Task instructions — I'd like every record given again exactly, please.
──────
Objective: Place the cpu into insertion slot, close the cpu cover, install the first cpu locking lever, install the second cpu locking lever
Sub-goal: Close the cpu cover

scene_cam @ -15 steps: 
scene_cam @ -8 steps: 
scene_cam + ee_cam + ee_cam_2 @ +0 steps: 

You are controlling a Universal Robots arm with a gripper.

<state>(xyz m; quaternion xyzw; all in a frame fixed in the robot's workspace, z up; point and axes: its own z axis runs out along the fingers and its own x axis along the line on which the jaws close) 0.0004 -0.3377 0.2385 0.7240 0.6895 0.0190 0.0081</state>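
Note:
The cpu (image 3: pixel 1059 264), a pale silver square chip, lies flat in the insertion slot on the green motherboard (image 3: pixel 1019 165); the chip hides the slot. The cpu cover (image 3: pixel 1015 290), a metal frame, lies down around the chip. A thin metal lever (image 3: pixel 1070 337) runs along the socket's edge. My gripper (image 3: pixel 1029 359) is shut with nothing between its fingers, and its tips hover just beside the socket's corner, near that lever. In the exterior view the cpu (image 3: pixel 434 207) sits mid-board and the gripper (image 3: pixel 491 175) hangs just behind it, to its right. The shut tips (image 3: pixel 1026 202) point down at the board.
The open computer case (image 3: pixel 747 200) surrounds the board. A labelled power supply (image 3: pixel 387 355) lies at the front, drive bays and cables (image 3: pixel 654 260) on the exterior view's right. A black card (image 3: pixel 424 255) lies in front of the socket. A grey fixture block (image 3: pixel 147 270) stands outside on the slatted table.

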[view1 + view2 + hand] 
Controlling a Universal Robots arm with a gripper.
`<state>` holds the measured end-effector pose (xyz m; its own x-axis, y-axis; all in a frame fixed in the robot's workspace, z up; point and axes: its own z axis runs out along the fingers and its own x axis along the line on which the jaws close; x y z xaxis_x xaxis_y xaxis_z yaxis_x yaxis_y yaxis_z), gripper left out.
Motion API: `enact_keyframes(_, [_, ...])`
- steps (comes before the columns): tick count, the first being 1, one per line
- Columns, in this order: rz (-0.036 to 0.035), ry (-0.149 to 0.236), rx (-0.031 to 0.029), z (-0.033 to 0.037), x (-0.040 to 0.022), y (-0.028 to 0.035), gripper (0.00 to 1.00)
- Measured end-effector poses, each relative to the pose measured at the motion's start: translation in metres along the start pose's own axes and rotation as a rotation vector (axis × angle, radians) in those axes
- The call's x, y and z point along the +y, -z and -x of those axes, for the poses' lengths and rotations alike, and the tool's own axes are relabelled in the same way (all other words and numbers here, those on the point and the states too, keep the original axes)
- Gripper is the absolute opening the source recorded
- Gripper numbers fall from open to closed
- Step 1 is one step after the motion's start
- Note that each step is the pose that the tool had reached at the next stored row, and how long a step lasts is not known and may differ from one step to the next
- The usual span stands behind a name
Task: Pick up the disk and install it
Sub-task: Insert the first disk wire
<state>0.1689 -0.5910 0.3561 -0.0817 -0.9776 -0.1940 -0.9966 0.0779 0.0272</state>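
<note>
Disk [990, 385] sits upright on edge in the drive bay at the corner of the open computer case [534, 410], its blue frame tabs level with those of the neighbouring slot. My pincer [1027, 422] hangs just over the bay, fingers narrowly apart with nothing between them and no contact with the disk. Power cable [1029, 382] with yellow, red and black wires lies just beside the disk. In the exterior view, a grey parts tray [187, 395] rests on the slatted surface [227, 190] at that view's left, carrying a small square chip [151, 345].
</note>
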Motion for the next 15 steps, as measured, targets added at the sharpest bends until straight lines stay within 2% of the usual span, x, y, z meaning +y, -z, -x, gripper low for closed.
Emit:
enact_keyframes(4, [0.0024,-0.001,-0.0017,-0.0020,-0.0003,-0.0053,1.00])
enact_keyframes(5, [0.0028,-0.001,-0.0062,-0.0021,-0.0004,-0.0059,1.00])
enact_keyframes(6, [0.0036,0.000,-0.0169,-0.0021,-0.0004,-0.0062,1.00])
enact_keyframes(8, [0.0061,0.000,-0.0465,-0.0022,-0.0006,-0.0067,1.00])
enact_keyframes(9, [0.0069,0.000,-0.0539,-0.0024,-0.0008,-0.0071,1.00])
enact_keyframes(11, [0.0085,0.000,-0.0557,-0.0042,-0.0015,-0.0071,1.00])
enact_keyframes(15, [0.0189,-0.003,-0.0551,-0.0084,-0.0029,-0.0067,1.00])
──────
Response to the task —
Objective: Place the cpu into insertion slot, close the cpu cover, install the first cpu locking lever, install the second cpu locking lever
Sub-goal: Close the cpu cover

scene_cam @ -15 steps: 
scene_cam @ -8 steps: 
scene_cam + ee_cam + ee_cam_2 @ +0 steps: 

You are controlling a Universal Robots arm with a gripper.

<state>(xyz m; quaternion xyzw; all in a frame fixed in the robot's workspace, z up; point and axes: its own z axis runs out along the fingers and its own x axis along the line on which the jaws close) 0.0004 -0.3377 0.2385 0.7240 0.6895 0.0190 0.0081</state>
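Note:
The cpu (image 3: pixel 1059 264), a pale silver square chip, lies flat in the insertion slot on the green motherboard (image 3: pixel 1019 165); the chip hides the slot. The cpu cover (image 3: pixel 1015 290), a metal frame, lies down around the chip. A thin metal lever (image 3: pixel 1070 337) runs along the socket's edge. My gripper (image 3: pixel 1029 359) is shut with nothing between its fingers, and its tips hover just beside the socket's corner, near that lever. In the exterior view the cpu (image 3: pixel 434 207) sits mid-board and the gripper (image 3: pixel 491 175) hangs just behind it, to its right. The shut tips (image 3: pixel 1026 202) point down at the board.
The open computer case (image 3: pixel 747 200) surrounds the board. A labelled power supply (image 3: pixel 387 355) lies at the front, drive bays and cables (image 3: pixel 654 260) on the exterior view's right. A black card (image 3: pixel 424 255) lies in front of the socket. A grey fixture block (image 3: pixel 147 270) stands outside on the slatted table.
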
[view1 + view2 + hand] 
Controlling a Universal Robots arm with a gripper.
`<state>` holds the measured end-effector pose (xyz m; its own x-axis, y-axis; all in a frame fixed in the robot's workspace, z up; point and axes: its own z axis runs out along the fingers and its own x axis along the line on which the jaws close; x y z xaxis_x xaxis_y xaxis_z yaxis_x yaxis_y yaxis_z), gripper left out.
Motion API: `enact_keyframes(_, [_, ...])`
- steps (comes before the columns): tick count, the first being 1, one per line
- Columns, in this order: rz (-0.036 to 0.035), ry (-0.149 to 0.236), rx (-0.031 to 0.029), z (-0.033 to 0.037), x (-0.040 to 0.022), y (-0.028 to 0.035), gripper (0.00 to 1.00)
- Measured end-effector poses, each relative to the pose measured at the motion's start: translation in metres along the start pose's own axes and rotation as a rotation vector (axis × angle, radians) in those axes
- The call's x, y and z point along the +y, -z and -x of those axes, for the poses' lengths and rotations alike, and the tool's own axes are relabelled in the same way (all other words and numbers here, those on the point and the states too, keep the original axes)
- Gripper is the absolute opening the source recorded
- Gripper numbers fall from open to closed
- Step 1 is one step after the motion's start
- Note that each step is the pose that the tool had reached at the next stored row, and how long a step lasts is not known and may differ from one step to the next
- The usual span stands behind a name
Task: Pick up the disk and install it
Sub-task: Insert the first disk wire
<state>0.1689 -0.5910 0.3561 -0.0817 -0.9776 -0.1940 -0.9966 0.0779 0.0272</state>
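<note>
Disk [990, 385] sits upright on edge in the drive bay at the corner of the open computer case [534, 410], its blue frame tabs level with those of the neighbouring slot. My pincer [1027, 422] hangs just over the bay, fingers narrowly apart with nothing between them and no contact with the disk. Power cable [1029, 382] with yellow, red and black wires lies just beside the disk. In the exterior view, a grey parts tray [187, 395] rests on the slatted surface [227, 190] at that view's left, carrying a small square chip [151, 345].
</note>
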Motion for the next 15 steps, as measured, targets added at the sharpest bends until straight lines stay within 2% of the usual span, x, y, z meaning +y, -z, -x, gripper low for closed.
Emit:
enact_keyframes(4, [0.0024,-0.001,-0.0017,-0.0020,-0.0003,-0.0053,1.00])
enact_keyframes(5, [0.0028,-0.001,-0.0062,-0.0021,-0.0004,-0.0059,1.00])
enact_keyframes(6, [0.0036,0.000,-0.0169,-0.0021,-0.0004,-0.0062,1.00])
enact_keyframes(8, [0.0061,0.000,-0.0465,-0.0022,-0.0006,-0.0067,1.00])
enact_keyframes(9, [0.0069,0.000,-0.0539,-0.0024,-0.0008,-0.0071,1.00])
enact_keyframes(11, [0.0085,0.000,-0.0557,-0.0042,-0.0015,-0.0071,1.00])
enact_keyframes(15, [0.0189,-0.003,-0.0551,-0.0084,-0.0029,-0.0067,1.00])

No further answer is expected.